Addressing God

Only a few days ago I had a rather interesting talk with the members of one of our discussion groups about how we address God - what we call him when we pray. For me, as for others (many others?) this is all rather fraught. And that’s because too many of the names and titles of God have got extra baggage attached to them from our own individual pasts.

Let me give you an example. A great friend of our family once told me she could only pray to Jesus, never to ’God’ or ’the Father.’ Why? Because her own father had made her early life miserable with mental and verbal abuse. After that, it just wasn’t possible to pretend that a word like ’Father’ didn’t have overtones which made any positive use of it impossible for her.

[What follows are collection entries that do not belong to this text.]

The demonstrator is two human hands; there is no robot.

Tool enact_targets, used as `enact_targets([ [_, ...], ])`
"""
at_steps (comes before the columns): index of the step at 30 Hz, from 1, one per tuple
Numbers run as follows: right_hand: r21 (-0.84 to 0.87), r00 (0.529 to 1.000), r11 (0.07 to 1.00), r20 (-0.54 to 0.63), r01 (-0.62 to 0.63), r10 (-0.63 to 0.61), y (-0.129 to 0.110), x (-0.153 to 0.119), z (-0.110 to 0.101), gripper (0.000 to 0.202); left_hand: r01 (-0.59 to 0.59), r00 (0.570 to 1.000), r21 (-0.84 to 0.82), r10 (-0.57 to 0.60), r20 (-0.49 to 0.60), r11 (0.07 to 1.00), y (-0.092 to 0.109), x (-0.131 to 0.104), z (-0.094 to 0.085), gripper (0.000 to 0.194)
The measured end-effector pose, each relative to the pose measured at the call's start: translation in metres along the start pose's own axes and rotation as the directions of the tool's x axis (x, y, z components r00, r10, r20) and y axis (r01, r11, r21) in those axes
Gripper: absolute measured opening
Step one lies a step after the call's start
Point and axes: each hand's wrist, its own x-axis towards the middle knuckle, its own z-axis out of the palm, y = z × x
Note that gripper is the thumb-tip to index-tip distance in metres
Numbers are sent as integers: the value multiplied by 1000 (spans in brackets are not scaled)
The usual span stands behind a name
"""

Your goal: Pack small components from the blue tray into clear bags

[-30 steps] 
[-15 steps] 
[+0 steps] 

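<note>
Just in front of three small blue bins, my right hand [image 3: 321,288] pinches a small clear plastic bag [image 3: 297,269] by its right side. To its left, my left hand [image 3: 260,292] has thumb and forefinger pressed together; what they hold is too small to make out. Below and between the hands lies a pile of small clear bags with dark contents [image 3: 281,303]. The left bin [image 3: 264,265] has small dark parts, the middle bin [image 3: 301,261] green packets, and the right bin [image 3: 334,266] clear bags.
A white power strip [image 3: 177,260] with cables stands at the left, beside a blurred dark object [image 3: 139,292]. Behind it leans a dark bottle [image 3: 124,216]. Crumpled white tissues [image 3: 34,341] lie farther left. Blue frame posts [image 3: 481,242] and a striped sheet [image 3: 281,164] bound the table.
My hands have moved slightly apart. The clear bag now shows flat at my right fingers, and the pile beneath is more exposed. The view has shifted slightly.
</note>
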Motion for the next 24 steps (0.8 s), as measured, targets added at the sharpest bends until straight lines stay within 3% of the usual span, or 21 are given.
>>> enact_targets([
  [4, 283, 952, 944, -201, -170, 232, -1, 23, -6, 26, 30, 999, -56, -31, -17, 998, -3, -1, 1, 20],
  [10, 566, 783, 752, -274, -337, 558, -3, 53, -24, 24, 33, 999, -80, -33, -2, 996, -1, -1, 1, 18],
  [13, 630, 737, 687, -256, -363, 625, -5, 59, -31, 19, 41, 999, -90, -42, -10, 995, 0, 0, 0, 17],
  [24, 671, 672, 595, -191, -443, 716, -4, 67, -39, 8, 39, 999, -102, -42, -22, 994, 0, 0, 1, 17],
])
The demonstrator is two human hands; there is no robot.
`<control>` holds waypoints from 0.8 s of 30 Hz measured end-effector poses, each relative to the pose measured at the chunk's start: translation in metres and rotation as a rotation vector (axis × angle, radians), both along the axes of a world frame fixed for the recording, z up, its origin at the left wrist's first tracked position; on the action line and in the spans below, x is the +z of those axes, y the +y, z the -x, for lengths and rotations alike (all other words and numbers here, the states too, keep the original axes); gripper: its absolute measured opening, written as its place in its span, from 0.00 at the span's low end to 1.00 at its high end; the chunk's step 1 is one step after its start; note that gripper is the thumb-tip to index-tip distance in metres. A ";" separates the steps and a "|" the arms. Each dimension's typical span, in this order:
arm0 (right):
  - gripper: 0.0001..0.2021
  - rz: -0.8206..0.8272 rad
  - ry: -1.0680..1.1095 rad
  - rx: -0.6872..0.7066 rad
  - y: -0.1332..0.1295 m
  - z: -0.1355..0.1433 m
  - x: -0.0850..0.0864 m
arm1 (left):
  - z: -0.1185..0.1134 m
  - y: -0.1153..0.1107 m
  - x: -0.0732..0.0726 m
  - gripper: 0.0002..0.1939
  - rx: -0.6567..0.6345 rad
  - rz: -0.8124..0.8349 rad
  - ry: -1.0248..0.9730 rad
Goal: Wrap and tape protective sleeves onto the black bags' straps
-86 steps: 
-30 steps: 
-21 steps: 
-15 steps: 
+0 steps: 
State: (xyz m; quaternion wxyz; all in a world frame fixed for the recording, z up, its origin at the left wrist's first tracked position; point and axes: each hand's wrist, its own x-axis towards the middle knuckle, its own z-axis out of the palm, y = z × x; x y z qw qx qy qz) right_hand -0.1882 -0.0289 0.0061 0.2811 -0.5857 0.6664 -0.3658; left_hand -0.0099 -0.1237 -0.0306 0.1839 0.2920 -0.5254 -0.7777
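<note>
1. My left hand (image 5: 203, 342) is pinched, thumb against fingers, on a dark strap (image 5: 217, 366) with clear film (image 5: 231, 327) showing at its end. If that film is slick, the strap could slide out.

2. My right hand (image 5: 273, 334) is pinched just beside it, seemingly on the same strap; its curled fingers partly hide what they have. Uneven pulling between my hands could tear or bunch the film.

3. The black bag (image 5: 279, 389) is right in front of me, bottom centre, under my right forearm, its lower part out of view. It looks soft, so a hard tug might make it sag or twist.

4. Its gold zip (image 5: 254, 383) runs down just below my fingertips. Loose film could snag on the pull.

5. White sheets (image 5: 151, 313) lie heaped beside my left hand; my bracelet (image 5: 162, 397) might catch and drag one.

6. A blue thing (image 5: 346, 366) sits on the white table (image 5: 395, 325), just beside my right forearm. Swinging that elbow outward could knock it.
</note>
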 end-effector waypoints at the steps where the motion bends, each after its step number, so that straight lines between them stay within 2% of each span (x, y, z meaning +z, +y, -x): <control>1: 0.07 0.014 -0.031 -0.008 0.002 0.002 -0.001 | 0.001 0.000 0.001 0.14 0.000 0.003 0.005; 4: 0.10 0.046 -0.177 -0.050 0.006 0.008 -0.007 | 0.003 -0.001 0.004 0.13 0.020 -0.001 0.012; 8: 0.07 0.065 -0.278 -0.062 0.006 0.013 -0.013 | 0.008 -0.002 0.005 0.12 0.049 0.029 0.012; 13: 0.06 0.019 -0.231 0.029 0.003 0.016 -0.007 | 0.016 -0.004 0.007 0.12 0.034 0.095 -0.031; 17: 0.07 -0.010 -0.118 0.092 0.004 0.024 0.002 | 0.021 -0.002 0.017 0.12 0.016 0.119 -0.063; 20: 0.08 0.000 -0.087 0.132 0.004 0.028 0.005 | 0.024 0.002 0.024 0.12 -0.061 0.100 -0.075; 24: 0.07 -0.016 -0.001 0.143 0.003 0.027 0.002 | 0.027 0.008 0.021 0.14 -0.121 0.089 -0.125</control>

Like the family friend I too have difficulty with words for God. But unlike her I have a problem with the the word ’Jesus’ itself. My Sunday School convinced me at an early age that he was judgmental and vindictive, given to favouritism and always vacillating between a rather nauseating sweetness and a sudden inexplicable wrath. And as well as that, I heard the word used more often as an expression of anger than anything else. It wasn’t until I discovered, as a teenager, the devotion to the Sacred Heart of Jesus that I began to feel (as opposed to merely know) that the real Jesus was rather different. And strangely enough (the originally mediaeval) devotion to the Sacred Heart really took off in seventeenth century France exactly as an antidote to the then current fashion of a harsh and judgmental Jesus.

Do you have similar difficulties, I wonder? Sometimes it’s necessary to put a little thought into outwitting our religious neuroses. One of the most remarkable examples I know is the practice of praying to the Child Jesus, a devotion which many including the great St Teresa have found very helpful. Indeed, there is a wonderful shrine in the Carmelite Church in Prague to the Child Jesus which I have visited more than once, and which has about it an atmosphere of prayer and holiness which you could cut with a knife - even if praying to Jesus as a child is not your thing any more than it is mine.

The most obvious way to deal with any problems in this area is to use words and terms other than those that push your buttons. You might like to think of God as the Merciful One (and actually speak to him as such) rather than as the Almighty Father. You will find many places where the New Testament writers like Paul and James list various desirable qualities. Just try (as they would) attributing these to God and you will see what a difference it can make. Try James 3:17 for example. Here he is talking about ’the wisdom from above’ which is God himself, of course. So - with a little editing - we get ’God is pure, peaceable, gentle, willing to yield, full of mercy and good fruits, without a trace of partiality or hypocrisy.’ I don’t imagine too many neuroses could get upset with that!